▽
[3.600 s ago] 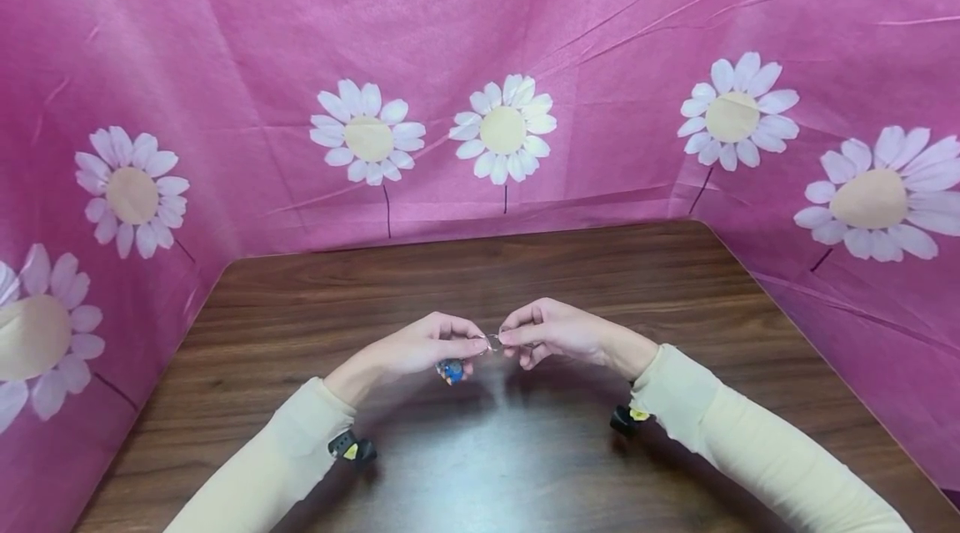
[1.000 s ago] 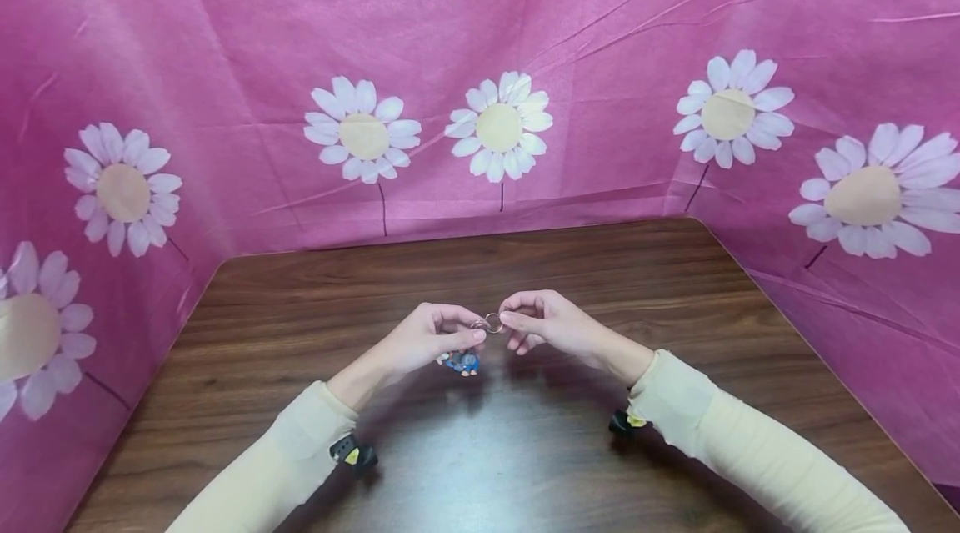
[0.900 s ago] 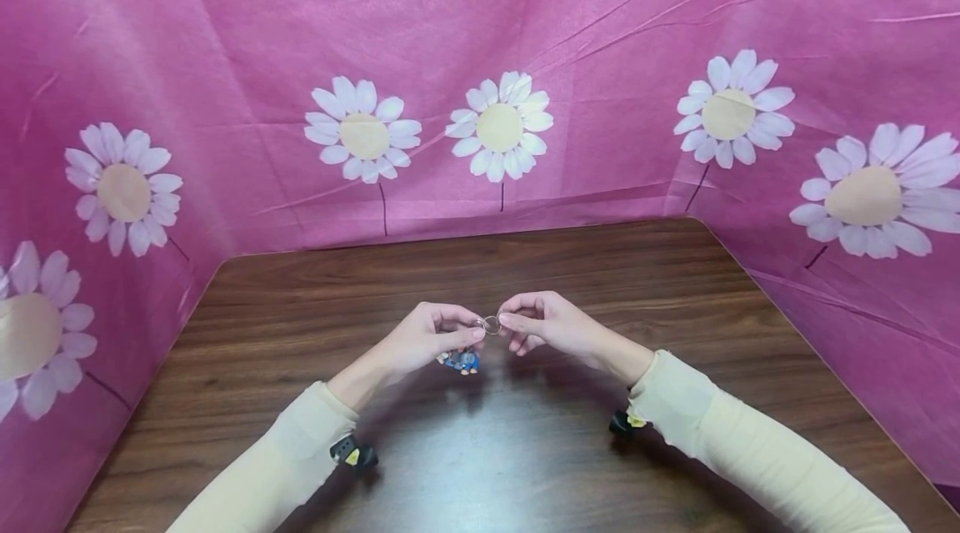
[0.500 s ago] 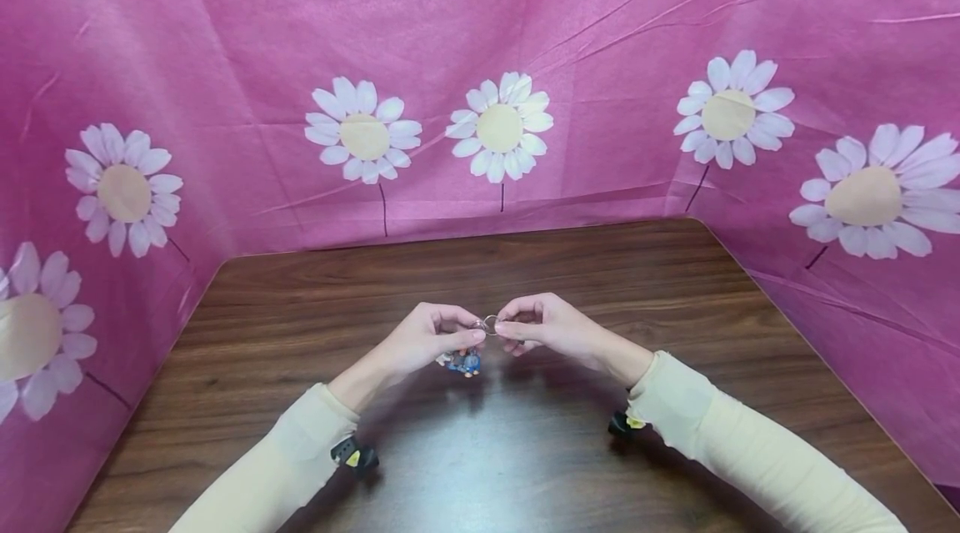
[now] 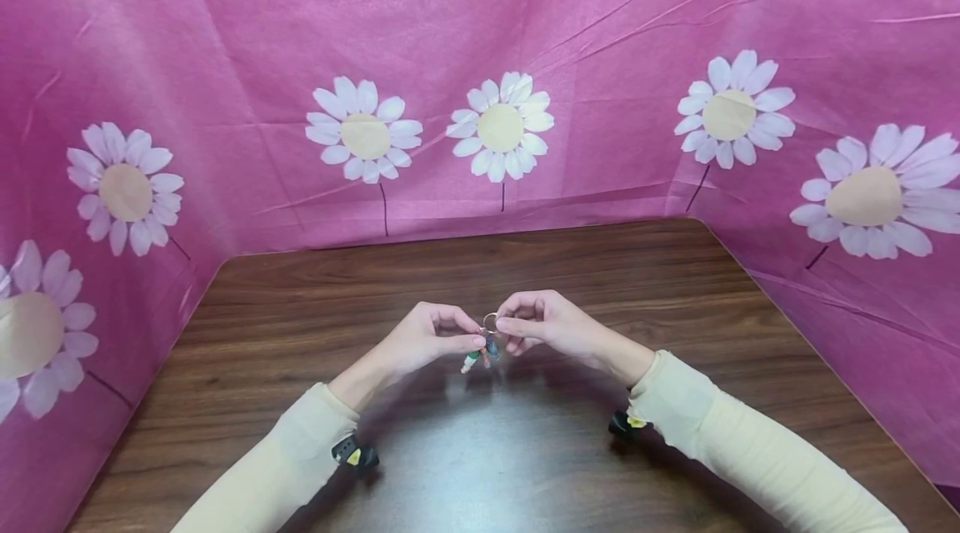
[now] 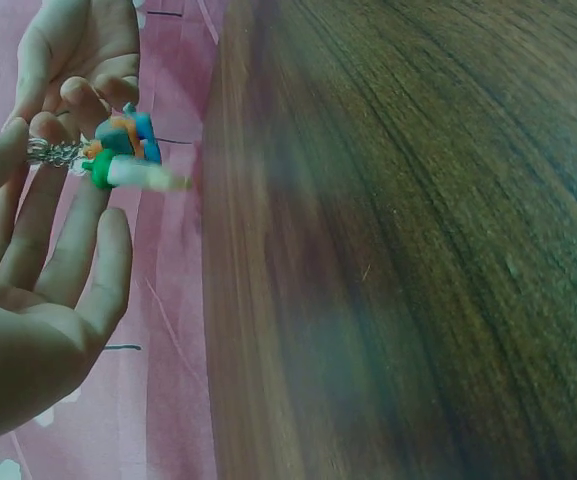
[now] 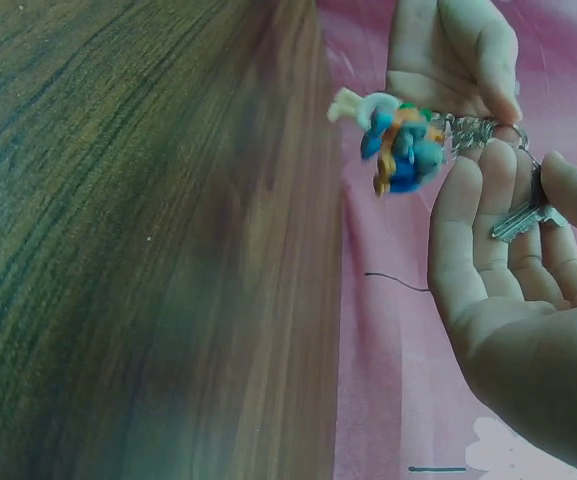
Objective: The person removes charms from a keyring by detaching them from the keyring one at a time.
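My left hand [image 5: 431,334] pinches the silver key ring [image 7: 524,142] between thumb and fingers. Short chains [image 7: 468,130] run from that ring to small figure charms [image 7: 405,150], coloured blue, orange, green and white. These dangle just below the left fingertips, over the table. Opposite, my right hand [image 5: 546,323] pinches a silver key [image 7: 524,218] at the ring's other side; its toothed blade shows in the right wrist view, while the thumb covers part of its head. Both hands are raised above the tabletop, fingertips close together.
A brown wood-grain table [image 5: 480,466] lies beneath the hands. Pink cloth [image 5: 600,32] with large white daisies stands round its back and sides. Dark wrist-worn devices [image 5: 356,455] hang under both sleeves.
The charms have swung from under the left palm rightward to below the fingertips, with the green and white one now showing. Both hands have stayed nearly in place, shifting slightly around the ring.
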A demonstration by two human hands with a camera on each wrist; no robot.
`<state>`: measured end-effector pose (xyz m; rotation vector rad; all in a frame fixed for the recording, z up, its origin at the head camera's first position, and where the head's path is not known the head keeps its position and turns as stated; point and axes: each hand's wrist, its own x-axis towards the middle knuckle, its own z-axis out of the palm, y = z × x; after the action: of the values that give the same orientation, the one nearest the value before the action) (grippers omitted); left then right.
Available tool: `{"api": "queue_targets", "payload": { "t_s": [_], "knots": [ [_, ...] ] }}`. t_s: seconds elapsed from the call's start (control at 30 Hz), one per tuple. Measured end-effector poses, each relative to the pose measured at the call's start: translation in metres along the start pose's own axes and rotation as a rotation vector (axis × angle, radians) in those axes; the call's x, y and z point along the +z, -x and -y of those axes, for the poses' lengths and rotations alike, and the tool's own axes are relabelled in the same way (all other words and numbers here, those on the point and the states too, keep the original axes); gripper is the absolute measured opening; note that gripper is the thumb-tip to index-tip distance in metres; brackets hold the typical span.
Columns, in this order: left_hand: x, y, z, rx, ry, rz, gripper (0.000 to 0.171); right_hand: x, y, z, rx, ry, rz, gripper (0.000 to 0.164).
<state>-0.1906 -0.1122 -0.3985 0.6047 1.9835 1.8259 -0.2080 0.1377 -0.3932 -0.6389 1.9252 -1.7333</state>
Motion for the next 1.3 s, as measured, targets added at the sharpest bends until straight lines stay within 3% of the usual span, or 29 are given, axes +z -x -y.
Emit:
{"api": "queue_targets", "payload": {
  "t_s": [0.13,0.3,0.6,0.77,1.0,1.3],
  "knots": [
    [0.0002,0.0000,0.0003,-0.004,0.006,-0.020,0.017,0.0002,-0.0002,0.0022,-0.009,0.010,-0.001,0.023],
    [-0.0007,0.0002,0.0010,0.006,0.006,0.012,0.015,-0.0002,0.0002,0.0039,-0.012,0.014,-0.001,0.024],
    [-0.0011,-0.0029,0.0066,-0.016,-0.050,0.047,0.030,-0.0002,-0.0005,0.0017,-0.017,-0.012,0.021,0.023],
    [0.0017,-0.0035,0.0072,-0.005,-0.059,0.078,0.026,0.0003,0.0001,0.0016,-0.002,-0.024,0.020,0.023],
    [0.0031,-0.0037,0.0063,0.005,-0.073,0.061,0.021,0.0003,0.0015,0.0021,0.002,-0.026,0.028,0.034],
    [0.0034,-0.0020,0.0024,0.001,-0.010,0.083,0.013,-0.0004,0.0023,0.0019,0.000,-0.030,0.039,0.033]
  ]
}}
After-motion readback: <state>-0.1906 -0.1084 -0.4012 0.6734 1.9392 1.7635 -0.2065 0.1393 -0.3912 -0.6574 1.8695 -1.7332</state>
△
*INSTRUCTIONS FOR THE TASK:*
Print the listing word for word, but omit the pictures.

*SOLVED EXERCISE:*
[3.600 s ago] 
[1.000 s ago] 
[0.900 s ago] 
[0.500 s ago] 
[now] 
[now] 
[now] 
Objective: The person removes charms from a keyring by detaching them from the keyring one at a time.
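My left hand [image 5: 431,334] pinches the silver key ring [image 7: 524,142] between thumb and fingers. Short chains [image 7: 468,130] run from that ring to small figure charms [image 7: 405,150], coloured blue, orange, green and white. These dangle just below the left fingertips, over the table. Opposite, my right hand [image 5: 546,323] pinches a silver key [image 7: 524,218] at the ring's other side; its toothed blade shows in the right wrist view, while the thumb covers part of its head. Both hands are raised above the tabletop, fingertips close together.
A brown wood-grain table [image 5: 480,466] lies beneath the hands. Pink cloth [image 5: 600,32] with large white daisies stands round its back and sides. Dark wrist-worn devices [image 5: 356,455] hang under both sleeves.
The charms have swung from under the left palm rightward to below the fingertips, with the green and white one now showing. Both hands have stayed nearly in place, shifting slightly around the ring.
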A demonstration by two human hands with a camera on each wrist; no robot.
`<state>`: measured end-effector pose (xyz m; rotation vector rad; all in a frame fixed for the recording, z up, its origin at the head camera's first position, and where the head's path is not known the head keeps its position and turns as stated; point and axes: each hand's wrist, its own x-axis towards the middle knuckle, its own z-axis out of the palm, y = z × x; after the action: of the values that give the same orientation, the one nearest the value before the action) (grippers omitted); left then right.
Available tool: `{"api": "queue_targets", "payload": { "t_s": [_], "knots": [ [_, ...] ] }}`. t_s: seconds elapsed from the call's start (control at 30 Hz), one per tuple. Measured end-effector poses, each relative to the pose measured at the call's start: translation in metres along the start pose's own axes and rotation as a rotation vector (axis × angle, radians) in those axes; the call's x, y and z point along the +z, -x and -y of those axes, for the poses' lengths and rotations alike, and the tool's own axes are relabelled in the same way (all other words and numbers here, those on the point and the states too, keep the original axes); gripper is the absolute measured opening; note that gripper is the thumb-tip to index-tip distance in metres; brackets hold the typical span.
Columns, in this order: left_hand: x, y, z, rx, ry, rz, gripper (0.000 to 0.171); right_hand: x, y, z, rx, ry, rz, gripper (0.000 to 0.164).
<state>-0.1906 -0.1122 -0.3985 0.6047 1.9835 1.8259 -0.2080 0.1377 -0.3932 -0.6389 1.9252 -1.7333</state>
Motion for the next 1.3 s, as measured, targets added at the sharpest bends until straight lines stay within 3% of the usual span, or 29 are given, axes +z -x -y.
Emit:
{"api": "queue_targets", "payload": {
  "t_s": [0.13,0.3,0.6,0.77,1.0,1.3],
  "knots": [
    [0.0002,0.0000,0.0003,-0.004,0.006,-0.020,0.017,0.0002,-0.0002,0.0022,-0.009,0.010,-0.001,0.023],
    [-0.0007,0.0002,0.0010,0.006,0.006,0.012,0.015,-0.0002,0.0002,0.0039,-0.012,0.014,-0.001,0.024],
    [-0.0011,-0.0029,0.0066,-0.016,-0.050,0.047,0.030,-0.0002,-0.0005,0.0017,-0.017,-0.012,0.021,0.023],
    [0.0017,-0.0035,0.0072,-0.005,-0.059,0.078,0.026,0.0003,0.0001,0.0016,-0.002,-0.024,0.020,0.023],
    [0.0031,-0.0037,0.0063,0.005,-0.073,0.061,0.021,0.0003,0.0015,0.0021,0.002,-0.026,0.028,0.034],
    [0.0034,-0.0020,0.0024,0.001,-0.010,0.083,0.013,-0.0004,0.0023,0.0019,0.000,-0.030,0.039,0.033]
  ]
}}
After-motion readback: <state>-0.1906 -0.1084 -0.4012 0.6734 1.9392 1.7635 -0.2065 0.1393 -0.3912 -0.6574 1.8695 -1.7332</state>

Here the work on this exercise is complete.